Friday, October 10, 2014
'Keepers of the Covenant' by Lynn Austin
In one life-changing moment, the lives of the Jewish exiles in Babylon are thrown into confusion and despair when a decree arrives from the king's palace in Susa. It calls for the annihilation of every Jewish man, woman, and child throughout the empire on the thirteenth day of Adar, in less than one year. Ezra, a quiet Jewish scholar and teacher, is suddenly called upon to lead the community as they seek God for a reason for this catastrophe. When a second decree arrives, authorizing them to fight back, Ezra is thrust into the role of military leader as they defend themselves against their enemies.
When the battles come to an end, Ezra's brother Jude is dead and Ezra is required by the Law he so diligently studies to marry Jude's widow, Devorah, and provide an heir. Fatherhood changes Ezra, and he asks God to make a way for him and the other exiles to leave Babylon for good and return to Jerusalem. His prayers are answered and the exiles move to Judea to revitalize worship at the temple--but the fight to keep God's Law is never easy. As more and more of his community are tempted, a new battle emerges...this one for the survival of God's covenant and the souls of His chosen faithful.

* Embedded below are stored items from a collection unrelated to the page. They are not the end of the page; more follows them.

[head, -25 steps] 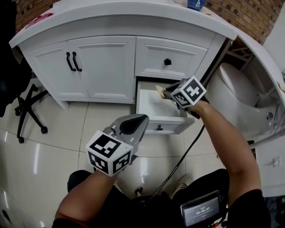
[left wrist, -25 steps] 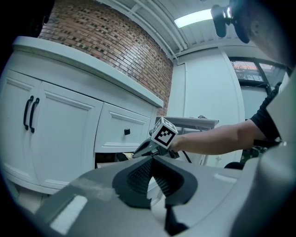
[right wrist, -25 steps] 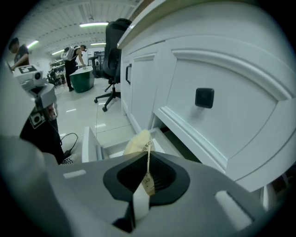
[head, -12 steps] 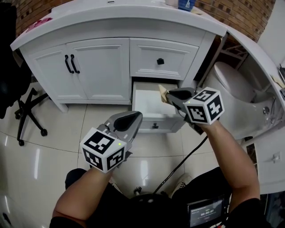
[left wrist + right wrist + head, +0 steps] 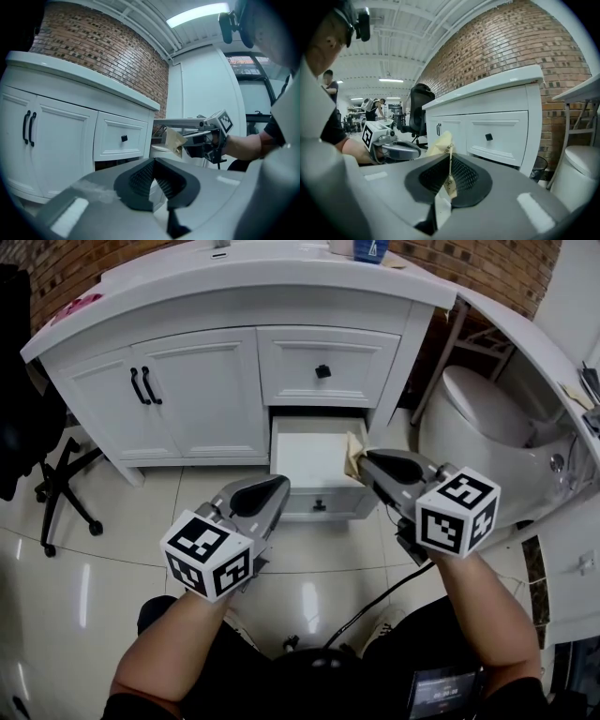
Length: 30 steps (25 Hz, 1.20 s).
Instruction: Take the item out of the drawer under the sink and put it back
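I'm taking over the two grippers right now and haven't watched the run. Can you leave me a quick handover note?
Left gripper: jaws together, nothing in them.
Right gripper: shut on a thin beige paper packet, held over the right edge of the open white lower drawer.
Done: the drawer is pulled out and the packet is lifted out of it; what shows of the drawer's floor looks bare.
Left: lower the packet back into the drawer and release it. Pushing the drawer shut afterwards is probably wanted too.
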### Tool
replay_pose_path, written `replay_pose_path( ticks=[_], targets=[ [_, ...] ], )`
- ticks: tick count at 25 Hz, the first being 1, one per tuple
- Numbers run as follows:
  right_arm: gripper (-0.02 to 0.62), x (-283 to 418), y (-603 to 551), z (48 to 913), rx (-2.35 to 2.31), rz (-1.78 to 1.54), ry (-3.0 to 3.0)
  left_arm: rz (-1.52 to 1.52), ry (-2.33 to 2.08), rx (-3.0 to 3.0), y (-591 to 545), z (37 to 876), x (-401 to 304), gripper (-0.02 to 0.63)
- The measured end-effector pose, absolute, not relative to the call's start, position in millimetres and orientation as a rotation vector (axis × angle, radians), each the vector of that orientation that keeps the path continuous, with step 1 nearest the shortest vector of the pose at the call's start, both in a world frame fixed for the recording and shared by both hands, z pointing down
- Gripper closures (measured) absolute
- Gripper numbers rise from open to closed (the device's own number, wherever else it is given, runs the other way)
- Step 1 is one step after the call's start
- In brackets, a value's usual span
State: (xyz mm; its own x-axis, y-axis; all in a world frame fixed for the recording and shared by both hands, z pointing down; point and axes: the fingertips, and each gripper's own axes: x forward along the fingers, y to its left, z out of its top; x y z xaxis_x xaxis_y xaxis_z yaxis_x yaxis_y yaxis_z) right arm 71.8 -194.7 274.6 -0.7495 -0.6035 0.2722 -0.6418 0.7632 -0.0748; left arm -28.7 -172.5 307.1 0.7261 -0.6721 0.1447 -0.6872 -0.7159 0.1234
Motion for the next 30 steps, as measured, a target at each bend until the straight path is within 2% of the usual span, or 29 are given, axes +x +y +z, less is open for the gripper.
replay_pose_path(
  ticks=[9, 20, 30],
  targets=[
    [0.578, 93.4, -167.4, 258.6, 1.053, 0.355, -2.836, 0.127, -1.062, 2.766, -167.5, 308.0, -25.6, 0.603],
    [0.578, 100.0, -166.3, 319.8, 1.089, 0.487, -2.715, 0.102, -1.076, 2.803, -167.8, 298.2, -25.5, 0.603],
    [0.578, 101.7, -166.7, 313.8, 1.097, 0.495, -2.727, 0.153, -1.087, 2.804, -168.4, 304.1, -24.5, 0.603]
  ],
)
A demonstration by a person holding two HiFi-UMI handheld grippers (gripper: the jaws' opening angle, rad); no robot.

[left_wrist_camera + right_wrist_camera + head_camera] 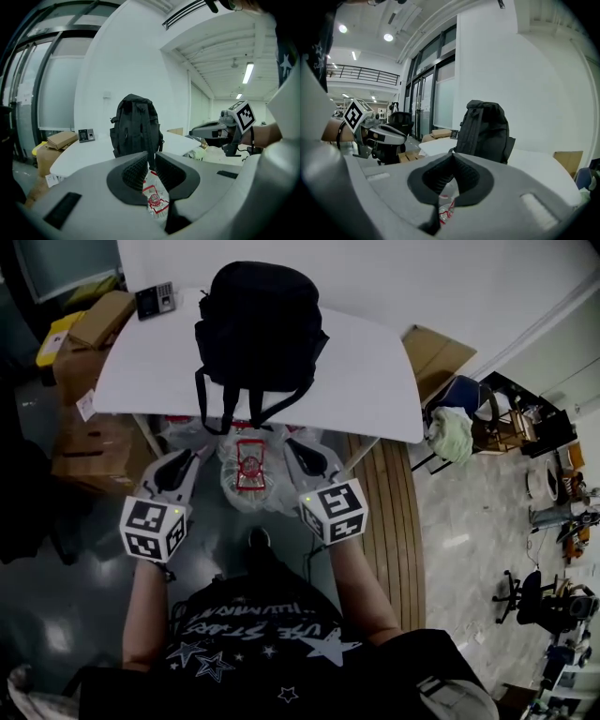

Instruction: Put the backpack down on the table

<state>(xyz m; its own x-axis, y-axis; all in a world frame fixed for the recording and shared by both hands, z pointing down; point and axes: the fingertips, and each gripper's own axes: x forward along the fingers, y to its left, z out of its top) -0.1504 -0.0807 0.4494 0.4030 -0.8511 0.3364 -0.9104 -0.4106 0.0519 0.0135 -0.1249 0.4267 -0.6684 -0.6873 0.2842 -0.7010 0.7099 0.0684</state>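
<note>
- The left gripper (pixel 199 456) is shut and empty. Its view shows the ribbed pads drawn together with only a sliver between them and nothing caught there.
- The right gripper (pixel 292 446) is also shut and empty, and its pads meet at the tips.
- A person holds both grippers side by side with a gap between them. Both point forward and slightly down. The marker cube (pixel 152 526) on the left one and the marker cube (pixel 335 510) on the right one sit nearest the person.
- The black backpack (pixel 258 324) stands upright on the white table (pixel 370 381). It is straight ahead of both grippers and apart from them, and neither touches it.
- From the left gripper, the backpack sits ahead and a little to the right. From the right gripper, it sits ahead and a little to the left.
- Two dark straps (pixel 230 399) hang from the backpack over the table edge nearest the grippers. They end just beyond the jaw tips.
- A clear plastic bag (pixel 248 474) holding bottles with red labels lies between and below the two grippers, under the near table edge.
- A small keypad device (pixel 155 299) lies on the table, ahead and to the left of the left gripper, beside the backpack.
- Cardboard boxes (pixel 94 320) are stacked to the left of the left gripper, off the table.
</note>
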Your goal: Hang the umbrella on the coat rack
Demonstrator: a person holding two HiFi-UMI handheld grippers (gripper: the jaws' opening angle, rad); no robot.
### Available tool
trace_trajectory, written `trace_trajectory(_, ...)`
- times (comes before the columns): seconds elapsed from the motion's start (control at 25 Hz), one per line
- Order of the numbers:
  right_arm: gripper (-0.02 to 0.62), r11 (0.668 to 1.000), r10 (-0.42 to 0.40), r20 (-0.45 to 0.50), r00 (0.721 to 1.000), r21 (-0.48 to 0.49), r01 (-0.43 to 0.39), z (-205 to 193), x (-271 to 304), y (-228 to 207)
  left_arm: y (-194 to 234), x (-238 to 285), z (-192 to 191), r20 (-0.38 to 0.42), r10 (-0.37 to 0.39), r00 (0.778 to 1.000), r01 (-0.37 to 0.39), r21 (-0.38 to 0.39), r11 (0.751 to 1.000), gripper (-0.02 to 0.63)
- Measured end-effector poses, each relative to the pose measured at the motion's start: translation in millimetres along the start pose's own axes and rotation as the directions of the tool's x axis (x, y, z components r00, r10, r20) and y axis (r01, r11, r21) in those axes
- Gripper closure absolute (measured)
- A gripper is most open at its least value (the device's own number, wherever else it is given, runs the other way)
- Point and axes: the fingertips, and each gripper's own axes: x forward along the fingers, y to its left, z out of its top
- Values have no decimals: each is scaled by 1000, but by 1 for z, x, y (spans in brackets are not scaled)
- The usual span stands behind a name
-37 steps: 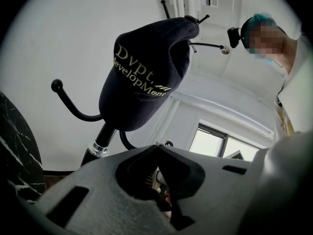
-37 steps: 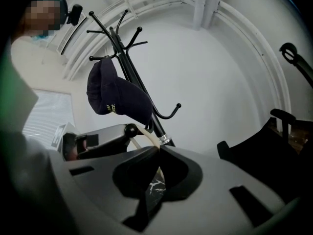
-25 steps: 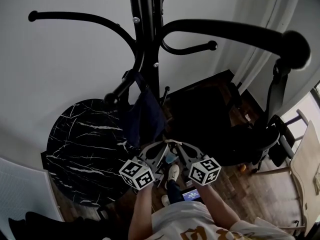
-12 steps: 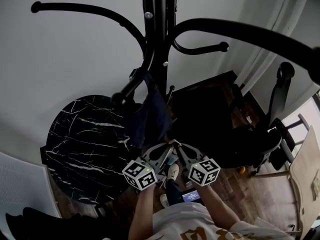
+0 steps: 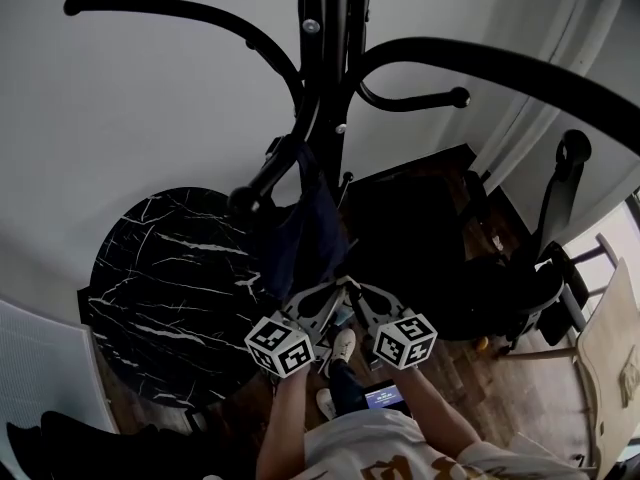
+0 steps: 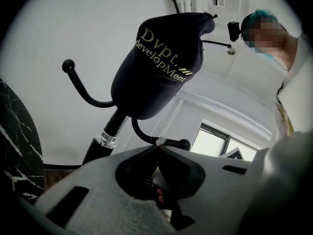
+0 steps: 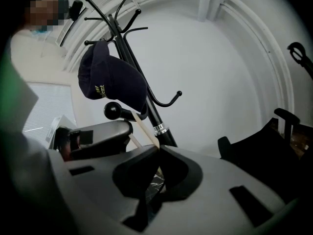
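Note:
The black coat rack [image 5: 325, 68] rises in front of me, its curved hooks spreading out. A dark navy cap [image 5: 300, 233] with gold lettering [image 6: 156, 67] hangs on a low ball-tipped hook [image 5: 245, 198]. Both grippers sit side by side just below the cap, tips nearly touching. My left gripper [image 5: 333, 288] is shut, with a small pale piece pinched at its tip [image 6: 157, 143]. My right gripper [image 5: 355, 290] is shut too, and a thin pale strap [image 7: 142, 129] runs up from its tip [image 7: 157, 148] toward the left gripper. The umbrella's body is hidden beneath the grippers.
A round black marble table [image 5: 170, 288] stands left of the rack. A black chair [image 5: 430, 238] sits to the right, and a black strap [image 5: 555, 198] hangs from a big right hook. A white radiator [image 5: 40, 378] is at lower left. My feet are below.
The head view has shifted a little, so the rack sits further right. Both grippers stay shut and hold almost the same place under the cap.

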Motion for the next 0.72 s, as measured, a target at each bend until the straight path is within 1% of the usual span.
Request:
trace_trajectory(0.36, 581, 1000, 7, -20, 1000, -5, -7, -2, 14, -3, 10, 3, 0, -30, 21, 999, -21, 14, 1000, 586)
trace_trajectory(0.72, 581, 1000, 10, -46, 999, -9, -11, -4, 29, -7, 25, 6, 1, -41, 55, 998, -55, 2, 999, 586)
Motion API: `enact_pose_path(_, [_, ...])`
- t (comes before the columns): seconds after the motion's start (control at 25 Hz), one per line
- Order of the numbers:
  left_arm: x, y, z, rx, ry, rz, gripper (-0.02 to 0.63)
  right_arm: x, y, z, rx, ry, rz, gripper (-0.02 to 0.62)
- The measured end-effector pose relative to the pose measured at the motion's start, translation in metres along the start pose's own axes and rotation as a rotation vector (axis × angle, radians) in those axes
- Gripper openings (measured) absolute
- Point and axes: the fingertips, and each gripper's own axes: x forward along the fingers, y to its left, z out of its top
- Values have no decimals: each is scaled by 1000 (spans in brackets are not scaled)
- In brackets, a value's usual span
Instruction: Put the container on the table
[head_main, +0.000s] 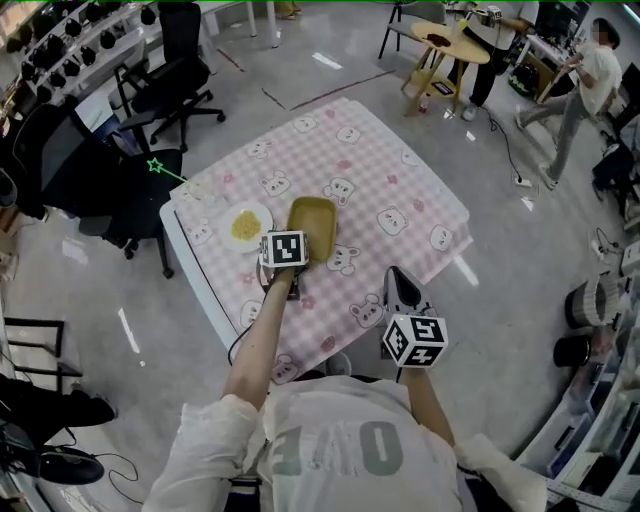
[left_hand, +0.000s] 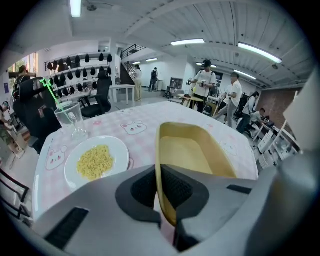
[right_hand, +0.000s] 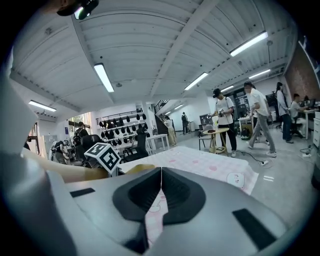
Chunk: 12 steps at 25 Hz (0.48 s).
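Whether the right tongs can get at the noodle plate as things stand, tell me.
Probably not directly: the left tongs and the yellow container they clamp lie between the shut right tongs and the plate.

Most of the table (head_main: 400, 170) is bare cloth: its far half and its whole right side leave open room. The crowded part is the left. There the plate of noodles (left_hand: 97, 160) lies just beside the container (left_hand: 192, 150), with a narrow strip of cloth between them, and a glass (left_hand: 70, 119) stands beyond the plate. A black office chair (head_main: 140, 185) crowds the table's left edge.
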Motion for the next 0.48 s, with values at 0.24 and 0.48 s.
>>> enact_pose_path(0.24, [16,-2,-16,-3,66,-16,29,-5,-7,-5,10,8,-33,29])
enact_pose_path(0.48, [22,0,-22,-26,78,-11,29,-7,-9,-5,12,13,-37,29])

This is a fascinating story about Ezra, one of God's chosen Biblical leaders, and the duties and passions that consumed him. I love how Lynn Austin features such large figures from Bible history alongside her own fictional characters, for her story is also about Reuben, the young Jewish boy who loses the plot when his beloved father dies for the God who could have saved him; and Amina, the lame little Gentile girl who comes to love her surrogate Jewish mother and her God with all her heart.
For a long time, the three threads remain totally separate to the point where I was getting impatient for them to come together. It wasn't until at least sixty percent through the story that they began to merge, but by then, I decided it was a strength after all, because that's how life works. A book focused on my immediate family would have my husband's story separate from mine until we were in our early twenties. It makes the story more powerful in the second half, because even though the characters were strangers to each other, I knew them all very well.
Although this is considered a sequel to 'Return to Me', they really stand alone, as the events of 'Keepers of the Covenant' take place around eighty years later. One thread tying them together is Hodaya. It was great to trace her life, from the discarded, crippled newborn in the first book, to a gracious matriarch and grandmother, living out her full lifespan.
I found Ezra a more likeable leader than Iddo, in the first book, who came across as pushy and autocratic at times, even though his zeal was well placed. Ezra is earnest and humble, finding himself thrust into the leader's role rather than striving for it. In spite of his great learning, he's never too lofty to seek advice from others, such as his wife, Devorah, and younger brother, Asher. (One of my favourite scenes, which highlights Ezra's human vulnerability, is when he describes his mental and physical exhaustion to his brother.)
What makes Lynn Austin my favourite biblical author is the way her characters seem just like us, yet without compromising the authenticity of the times in which they lived. I understand their puzzlement when they hear of King Xerxe's death decree, under the influence of the evil Haman, as they are dealing with two contradictory, fixed opinions; God's Covenant on one side and the Persian king's edict on the other. While Ezra and his cohorts scanned the Torah for answers, I appreciate the irony that the solution ended up having nothing to do with them. (This, of course, is history.) In the story, the characters spend years referring to the events of 'The 13th of Adar' just as we do to September 11th.
I totally get his teenage twins' fascination with Babylon, which seemed grander than anything they knew, and their frustration with their father's passion to keep separate when they felt inferior in so many ways. It's the modern questions about relevance, which we also deal with, and like us, Ezra learns that you can't force feeling into a young person's heart. Since our modern world has been compared to Babylon, it has to make us think. When it came to the issue of mixed marriages, Ezra's personal angst over finding the right balance between grace and mercy was heartbreaking.
I love fiction like this, because so much is explained through the daily lives of the characters and their natural conversations. If Ezra can impact a fixed-minded young rebel like Reuben, he can do the same for readers.
Thanks to Bethany House and Net Galley for my review copy.